Description of the task: Your answer should be the data below, reproduced with nothing changed.

Supplied data:
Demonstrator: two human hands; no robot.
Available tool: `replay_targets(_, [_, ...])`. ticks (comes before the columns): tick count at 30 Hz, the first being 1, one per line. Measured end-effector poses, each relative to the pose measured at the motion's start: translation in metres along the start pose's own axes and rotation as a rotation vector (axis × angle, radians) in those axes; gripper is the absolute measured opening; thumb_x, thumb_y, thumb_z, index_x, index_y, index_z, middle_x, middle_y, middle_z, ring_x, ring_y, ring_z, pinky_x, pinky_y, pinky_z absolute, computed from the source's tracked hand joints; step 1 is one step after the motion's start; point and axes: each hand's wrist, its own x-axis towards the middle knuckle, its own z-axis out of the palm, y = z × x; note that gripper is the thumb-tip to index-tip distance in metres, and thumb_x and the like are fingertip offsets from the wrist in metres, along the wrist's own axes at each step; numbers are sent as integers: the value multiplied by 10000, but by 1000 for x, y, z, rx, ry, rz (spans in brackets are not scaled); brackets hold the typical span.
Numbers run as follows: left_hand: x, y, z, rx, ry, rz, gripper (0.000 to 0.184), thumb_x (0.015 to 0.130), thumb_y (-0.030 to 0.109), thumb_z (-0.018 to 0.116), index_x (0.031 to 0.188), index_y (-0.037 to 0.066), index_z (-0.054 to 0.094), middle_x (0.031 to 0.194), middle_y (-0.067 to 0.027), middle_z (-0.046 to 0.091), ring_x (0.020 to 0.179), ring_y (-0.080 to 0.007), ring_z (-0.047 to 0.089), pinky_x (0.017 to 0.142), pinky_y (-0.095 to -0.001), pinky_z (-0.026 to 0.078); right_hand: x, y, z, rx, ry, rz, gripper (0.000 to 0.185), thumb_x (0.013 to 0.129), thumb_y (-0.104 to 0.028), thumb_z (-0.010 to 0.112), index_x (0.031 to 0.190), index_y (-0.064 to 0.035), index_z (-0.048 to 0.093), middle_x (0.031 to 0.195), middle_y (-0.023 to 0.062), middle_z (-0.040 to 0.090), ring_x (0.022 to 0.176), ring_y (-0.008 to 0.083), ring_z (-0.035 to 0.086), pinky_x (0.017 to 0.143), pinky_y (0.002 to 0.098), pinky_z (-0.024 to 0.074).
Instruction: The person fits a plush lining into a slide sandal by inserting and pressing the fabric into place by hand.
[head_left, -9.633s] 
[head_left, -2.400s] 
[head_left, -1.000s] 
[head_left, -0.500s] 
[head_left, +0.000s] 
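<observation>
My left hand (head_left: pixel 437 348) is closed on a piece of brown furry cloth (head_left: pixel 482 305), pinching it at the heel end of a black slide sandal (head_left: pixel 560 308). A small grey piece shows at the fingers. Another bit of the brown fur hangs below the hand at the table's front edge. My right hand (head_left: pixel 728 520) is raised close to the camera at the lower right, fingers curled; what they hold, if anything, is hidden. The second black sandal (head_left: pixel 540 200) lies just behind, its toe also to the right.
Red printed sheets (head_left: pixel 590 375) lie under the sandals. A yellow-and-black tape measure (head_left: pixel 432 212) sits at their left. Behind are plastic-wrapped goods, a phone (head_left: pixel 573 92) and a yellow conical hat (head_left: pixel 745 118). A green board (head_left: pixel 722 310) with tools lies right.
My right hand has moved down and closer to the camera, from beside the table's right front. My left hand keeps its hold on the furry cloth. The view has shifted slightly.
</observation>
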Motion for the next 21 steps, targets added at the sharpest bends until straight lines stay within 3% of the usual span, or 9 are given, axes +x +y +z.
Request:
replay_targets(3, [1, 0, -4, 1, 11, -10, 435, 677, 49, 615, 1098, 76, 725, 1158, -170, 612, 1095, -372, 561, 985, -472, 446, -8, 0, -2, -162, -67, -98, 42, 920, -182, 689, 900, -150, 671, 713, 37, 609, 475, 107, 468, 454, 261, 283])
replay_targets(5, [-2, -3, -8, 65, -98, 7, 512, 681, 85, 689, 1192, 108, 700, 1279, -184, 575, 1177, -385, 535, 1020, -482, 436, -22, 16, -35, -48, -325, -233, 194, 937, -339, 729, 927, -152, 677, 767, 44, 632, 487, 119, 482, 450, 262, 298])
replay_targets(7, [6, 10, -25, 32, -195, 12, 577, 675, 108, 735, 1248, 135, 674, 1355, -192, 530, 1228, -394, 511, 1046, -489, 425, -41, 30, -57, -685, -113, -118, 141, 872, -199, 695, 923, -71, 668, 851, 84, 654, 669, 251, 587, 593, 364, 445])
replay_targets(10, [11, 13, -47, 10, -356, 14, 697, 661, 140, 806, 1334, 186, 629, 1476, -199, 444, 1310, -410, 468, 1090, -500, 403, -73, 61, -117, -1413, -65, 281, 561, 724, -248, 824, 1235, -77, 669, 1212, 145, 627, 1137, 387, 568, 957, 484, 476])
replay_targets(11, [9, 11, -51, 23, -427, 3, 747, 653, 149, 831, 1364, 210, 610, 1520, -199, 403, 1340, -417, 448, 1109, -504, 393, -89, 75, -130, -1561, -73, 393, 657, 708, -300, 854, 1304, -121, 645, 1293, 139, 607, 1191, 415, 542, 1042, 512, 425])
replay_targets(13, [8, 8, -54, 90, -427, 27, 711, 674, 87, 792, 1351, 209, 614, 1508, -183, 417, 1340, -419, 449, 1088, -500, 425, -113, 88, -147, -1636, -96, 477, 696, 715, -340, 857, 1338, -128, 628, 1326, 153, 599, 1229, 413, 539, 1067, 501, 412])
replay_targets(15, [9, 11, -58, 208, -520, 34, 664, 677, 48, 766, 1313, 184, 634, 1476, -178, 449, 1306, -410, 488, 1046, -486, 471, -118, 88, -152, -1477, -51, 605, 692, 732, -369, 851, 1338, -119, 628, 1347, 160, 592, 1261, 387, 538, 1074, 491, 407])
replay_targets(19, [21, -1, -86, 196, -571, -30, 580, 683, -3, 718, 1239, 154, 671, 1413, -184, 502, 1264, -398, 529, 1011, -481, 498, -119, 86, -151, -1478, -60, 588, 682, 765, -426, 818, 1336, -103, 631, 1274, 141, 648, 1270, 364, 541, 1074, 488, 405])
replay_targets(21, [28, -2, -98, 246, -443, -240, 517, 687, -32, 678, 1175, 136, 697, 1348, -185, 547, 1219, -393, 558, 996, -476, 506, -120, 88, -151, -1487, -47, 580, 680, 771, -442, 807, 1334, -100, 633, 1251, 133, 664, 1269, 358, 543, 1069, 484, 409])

Answer section:
Demonstrator: two human hands; no robot.
Available tool: `replay_targets(_, [_, ...])`. ticks (comes before the columns): tick count at 30 Hz, the first being 1, one per line. Measured end-effector poses, each relative to the pose measured at the motion's start: translation in metres along the start pose's own axes and rotation as a rotation vector (axis × angle, radians) in those axes; gripper is the absolute measured opening; thumb_x, thumb_y, thumb_z, index_x, index_y, index_z, middle_x, middle_y, middle_z, ring_x, ring_y, ring_z, pinky_x, pinky_y, pinky_z absolute, computed from the source's tracked hand joints; step 1 is one step after the motion's start; point and axes: each hand's wrist, its own x-axis towards the middle knuckle, its own z-axis out of the palm, y = z × x; note that gripper is the thumb-tip to index-tip distance in metres, and thumb_x and the like are fingertip offsets from the wrist in metres, along the wrist's own axes at each step; numbers are sent as integers: the value multiplied by 10000, but by 1000 for x, y, z, rx, ry, rz (spans in brackets are not scaled); brackets hold the typical span.
Numbers run as follows: left_hand: x, y, z, rx, ry, rz, gripper (0.000 to 0.184), thumb_x (0.015 to 0.130), thumb_y (-0.030 to 0.109), thumb_z (-0.018 to 0.116), index_x (0.031 to 0.188), index_y (-0.037 to 0.066), index_z (-0.054 to 0.094), middle_x (0.031 to 0.194), middle_y (-0.067 to 0.027), middle_z (-0.046 to 0.091), ring_x (0.020 to 0.179), ring_y (-0.080 to 0.007), ring_z (-0.047 to 0.089), pinky_x (0.017 to 0.142), pinky_y (-0.095 to -0.001), pinky_z (-0.026 to 0.078); right_hand: x, y, z, rx, ry, rz, gripper (0.000 to 0.185), thumb_x (0.013 to 0.129), thumb_y (-0.104 to 0.028), thumb_z (-0.010 to 0.112), index_x (0.031 to 0.190), index_y (-0.064 to 0.035), index_z (-0.048 to 0.093), middle_x (0.031 to 0.195), middle_y (-0.023 to 0.062), middle_z (-0.040 to 0.090), ring_x (0.022 to 0.176), ring_y (-0.008 to 0.083), ring_z (-0.035 to 0.086), pinky_x (0.017 to 0.143), pinky_y (0.002 to 0.098), pinky_z (-0.024 to 0.074).
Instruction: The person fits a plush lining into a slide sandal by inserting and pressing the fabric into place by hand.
[head_left, -9.633s] 
[head_left, -2.400s] 
[head_left, -1.000s] 
[head_left, -0.500s] 
[head_left, +0.000s] 
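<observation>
My left hand (head_left: pixel 437 348) is closed on a piece of brown furry cloth (head_left: pixel 482 305), pinching it at the heel end of a black slide sandal (head_left: pixel 560 308). A small grey piece shows at the fingers. Another bit of the brown fur hangs below the hand at the table's front edge. My right hand (head_left: pixel 728 520) is raised close to the camera at the lower right, fingers curled; what they hold, if anything, is hidden. The second black sandal (head_left: pixel 540 200) lies just behind, its toe also to the right.
Red printed sheets (head_left: pixel 590 375) lie under the sandals. A yellow-and-black tape measure (head_left: pixel 432 212) sits at their left. Behind are plastic-wrapped goods, a phone (head_left: pixel 573 92) and a yellow conical hat (head_left: pixel 745 118). A green board (head_left: pixel 722 310) with tools lies right.
My right hand has moved down and closer to the camera, from beside the table's right front. My left hand keeps its hold on the furry cloth. The view has shifted slightly.
</observation>
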Motion for the next 21 steps, targets added at the sharpest bends until straight lines stay within 3% of the usual span, or 9 are given, axes +x +y +z.
Request:
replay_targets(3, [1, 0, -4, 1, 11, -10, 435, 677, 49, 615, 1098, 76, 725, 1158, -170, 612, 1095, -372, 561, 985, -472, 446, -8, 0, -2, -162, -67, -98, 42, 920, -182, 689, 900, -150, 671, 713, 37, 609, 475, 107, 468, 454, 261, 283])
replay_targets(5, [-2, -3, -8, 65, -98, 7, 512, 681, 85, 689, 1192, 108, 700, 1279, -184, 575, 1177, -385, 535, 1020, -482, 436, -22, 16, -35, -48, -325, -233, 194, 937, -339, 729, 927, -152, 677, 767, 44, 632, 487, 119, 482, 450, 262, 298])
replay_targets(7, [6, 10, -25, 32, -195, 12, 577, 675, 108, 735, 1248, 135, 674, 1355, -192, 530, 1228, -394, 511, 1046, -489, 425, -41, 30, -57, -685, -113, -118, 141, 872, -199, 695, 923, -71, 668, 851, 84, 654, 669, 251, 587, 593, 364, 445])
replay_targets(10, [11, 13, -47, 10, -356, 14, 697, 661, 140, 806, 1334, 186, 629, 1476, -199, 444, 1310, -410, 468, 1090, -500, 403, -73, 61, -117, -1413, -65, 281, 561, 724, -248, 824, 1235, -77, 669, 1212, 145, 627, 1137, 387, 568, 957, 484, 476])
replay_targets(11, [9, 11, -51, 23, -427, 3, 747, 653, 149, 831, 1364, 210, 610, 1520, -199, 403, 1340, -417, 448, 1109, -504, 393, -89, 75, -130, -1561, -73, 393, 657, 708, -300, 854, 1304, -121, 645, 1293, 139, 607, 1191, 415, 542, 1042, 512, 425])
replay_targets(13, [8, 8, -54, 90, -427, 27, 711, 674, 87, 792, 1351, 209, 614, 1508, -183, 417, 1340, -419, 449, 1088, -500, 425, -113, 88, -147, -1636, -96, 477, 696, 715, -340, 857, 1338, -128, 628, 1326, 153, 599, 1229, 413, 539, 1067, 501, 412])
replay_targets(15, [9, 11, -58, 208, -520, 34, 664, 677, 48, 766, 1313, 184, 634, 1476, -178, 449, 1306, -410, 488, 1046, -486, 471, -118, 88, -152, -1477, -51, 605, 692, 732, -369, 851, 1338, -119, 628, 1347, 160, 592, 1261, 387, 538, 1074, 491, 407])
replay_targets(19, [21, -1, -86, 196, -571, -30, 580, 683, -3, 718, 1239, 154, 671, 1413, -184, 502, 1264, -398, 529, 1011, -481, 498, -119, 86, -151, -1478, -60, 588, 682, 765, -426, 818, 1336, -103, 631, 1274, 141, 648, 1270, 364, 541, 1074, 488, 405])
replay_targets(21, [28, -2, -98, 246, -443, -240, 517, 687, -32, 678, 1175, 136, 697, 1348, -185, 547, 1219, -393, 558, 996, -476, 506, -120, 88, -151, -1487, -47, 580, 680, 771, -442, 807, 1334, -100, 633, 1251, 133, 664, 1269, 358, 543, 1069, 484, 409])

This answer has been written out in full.